### Exercise brief
Go through the data below. List every line that holds the word "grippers".

[Start of Attachment]

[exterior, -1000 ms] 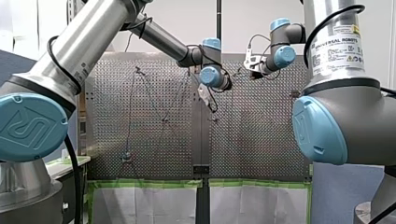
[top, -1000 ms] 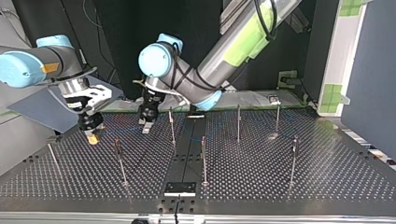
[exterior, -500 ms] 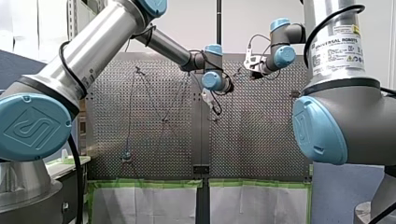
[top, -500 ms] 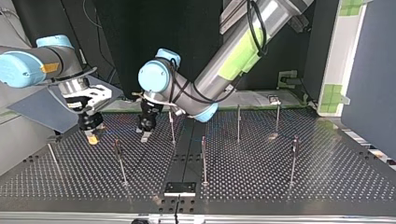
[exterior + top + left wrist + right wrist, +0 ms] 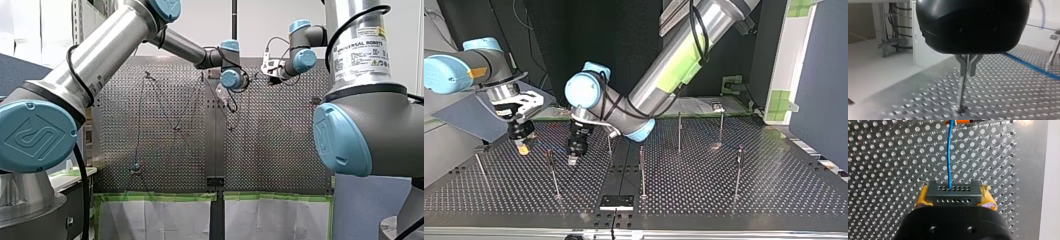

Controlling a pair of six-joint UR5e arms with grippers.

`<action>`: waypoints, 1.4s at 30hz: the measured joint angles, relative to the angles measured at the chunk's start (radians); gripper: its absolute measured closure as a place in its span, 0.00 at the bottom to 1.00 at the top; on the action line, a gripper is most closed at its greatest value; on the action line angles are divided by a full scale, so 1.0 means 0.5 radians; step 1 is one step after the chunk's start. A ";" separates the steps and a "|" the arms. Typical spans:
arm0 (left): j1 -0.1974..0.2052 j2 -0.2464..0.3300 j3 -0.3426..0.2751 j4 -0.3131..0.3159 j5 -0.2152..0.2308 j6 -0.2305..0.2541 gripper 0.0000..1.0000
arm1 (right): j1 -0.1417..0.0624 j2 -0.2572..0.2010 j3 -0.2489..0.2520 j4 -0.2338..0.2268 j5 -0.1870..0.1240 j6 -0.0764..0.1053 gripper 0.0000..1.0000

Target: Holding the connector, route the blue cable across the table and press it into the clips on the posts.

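Connector [image 5: 952, 191] clamped in right pincer [image 5: 955, 199]; blue cable [image 5: 949, 157] runs out of view; left pincer [image 5: 967, 73] grip unreadable.

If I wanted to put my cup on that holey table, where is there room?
In the top view, the widest bare table lies between the near middle post and the near right-hand post. The view's left is crowded with my left gripper and my right gripper.

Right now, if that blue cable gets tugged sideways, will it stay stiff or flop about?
Probably floppy: the cable is thin, and looks straight only because it seems taut from the connector. It likely weighs little, so a tug would move it easily. The connector, clamped between yellow pads, looks rigid and unlikely to slip.
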 joint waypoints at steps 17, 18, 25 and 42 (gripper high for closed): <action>0.003 -0.033 0.035 -0.002 -0.075 0.077 1.00 | -0.002 0.000 0.000 0.001 0.001 0.000 1.00; 0.004 -0.035 0.034 -0.002 -0.074 0.077 1.00 | -0.002 0.000 0.000 0.000 0.000 0.000 1.00; 0.004 -0.034 0.034 -0.002 -0.075 0.077 1.00 | -0.001 0.000 0.000 0.000 0.001 0.000 1.00; 0.003 -0.034 0.034 -0.002 -0.075 0.077 0.21 | 0.000 0.000 0.000 0.000 0.001 0.000 1.00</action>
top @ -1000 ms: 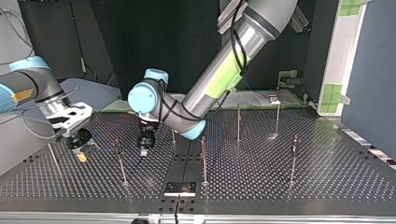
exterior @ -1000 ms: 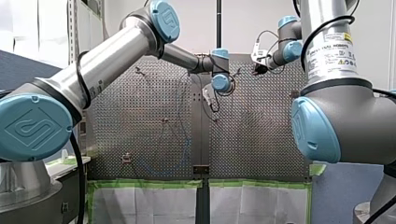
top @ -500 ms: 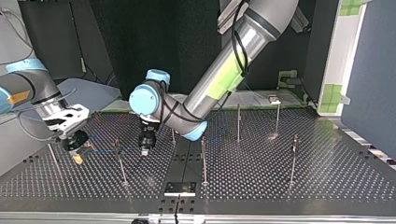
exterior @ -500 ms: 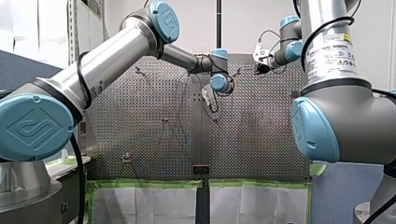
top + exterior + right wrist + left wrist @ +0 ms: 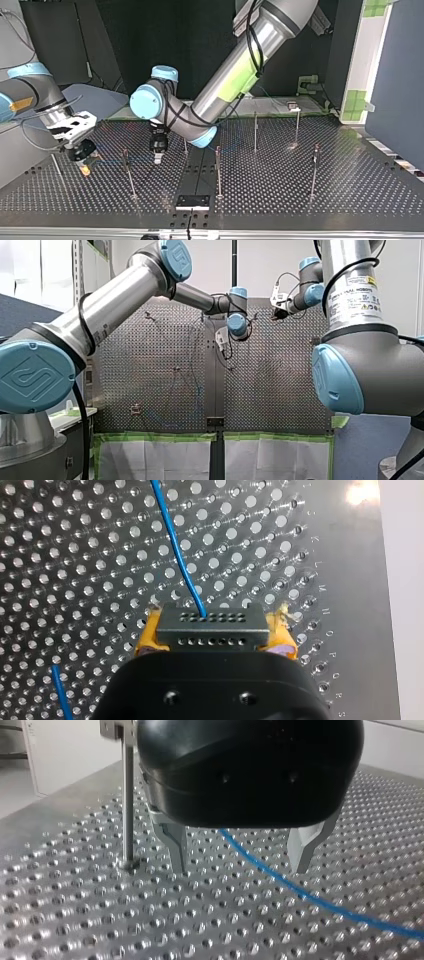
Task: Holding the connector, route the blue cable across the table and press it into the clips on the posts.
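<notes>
In the top view my left arm (image 5: 235,75) slants in from 1 o'clock toward 8 o'clock. Its wrist is bent so that the left gripper (image 5: 157,159) points straight down, with metal fingers (image 5: 172,842) spread wide apart and gripping nothing. My right arm (image 5: 30,92) enters at 9 o'clock, and the right gripper (image 5: 210,630) tips downward with its yellow pads (image 5: 144,641) clamped on the connector (image 5: 210,625).

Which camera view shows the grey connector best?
The right wrist view: the dark grey rectangular connector sits close between my right gripper's yellow pads, with the thin blue cable leaving its face. The top view shows only a yellow speck under that gripper; the front view is too far; the left wrist view shows only cable.
</notes>
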Available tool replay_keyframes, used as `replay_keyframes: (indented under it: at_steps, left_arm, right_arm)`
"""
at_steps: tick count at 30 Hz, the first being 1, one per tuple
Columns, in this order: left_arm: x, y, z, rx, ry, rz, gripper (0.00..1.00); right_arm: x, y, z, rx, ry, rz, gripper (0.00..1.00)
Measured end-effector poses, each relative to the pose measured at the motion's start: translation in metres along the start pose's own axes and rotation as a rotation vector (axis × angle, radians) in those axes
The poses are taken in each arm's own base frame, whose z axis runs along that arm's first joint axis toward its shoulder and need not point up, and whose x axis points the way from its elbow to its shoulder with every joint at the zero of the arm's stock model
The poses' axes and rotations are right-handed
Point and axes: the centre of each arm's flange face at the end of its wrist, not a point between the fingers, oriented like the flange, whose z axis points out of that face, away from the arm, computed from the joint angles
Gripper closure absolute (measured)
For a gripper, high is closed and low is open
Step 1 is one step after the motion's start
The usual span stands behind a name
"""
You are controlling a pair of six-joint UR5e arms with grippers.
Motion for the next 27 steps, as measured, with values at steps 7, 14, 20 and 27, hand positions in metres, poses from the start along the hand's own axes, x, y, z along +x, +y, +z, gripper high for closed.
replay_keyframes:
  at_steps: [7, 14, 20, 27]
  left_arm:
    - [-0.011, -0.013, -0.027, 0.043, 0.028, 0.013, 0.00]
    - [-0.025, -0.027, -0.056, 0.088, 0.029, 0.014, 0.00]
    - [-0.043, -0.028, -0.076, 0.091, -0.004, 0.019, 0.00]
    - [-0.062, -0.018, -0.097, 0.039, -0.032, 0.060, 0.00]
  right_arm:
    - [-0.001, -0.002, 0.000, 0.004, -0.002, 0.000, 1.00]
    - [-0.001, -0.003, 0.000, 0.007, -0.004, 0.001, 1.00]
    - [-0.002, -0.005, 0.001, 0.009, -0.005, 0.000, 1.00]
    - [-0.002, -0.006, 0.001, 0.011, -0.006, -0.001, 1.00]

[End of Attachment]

### Exercise solution
Controlling a pair of six-joint UR5e arms with grippers.
You are controlling a pair of six-joint UR5e arms with grippers.

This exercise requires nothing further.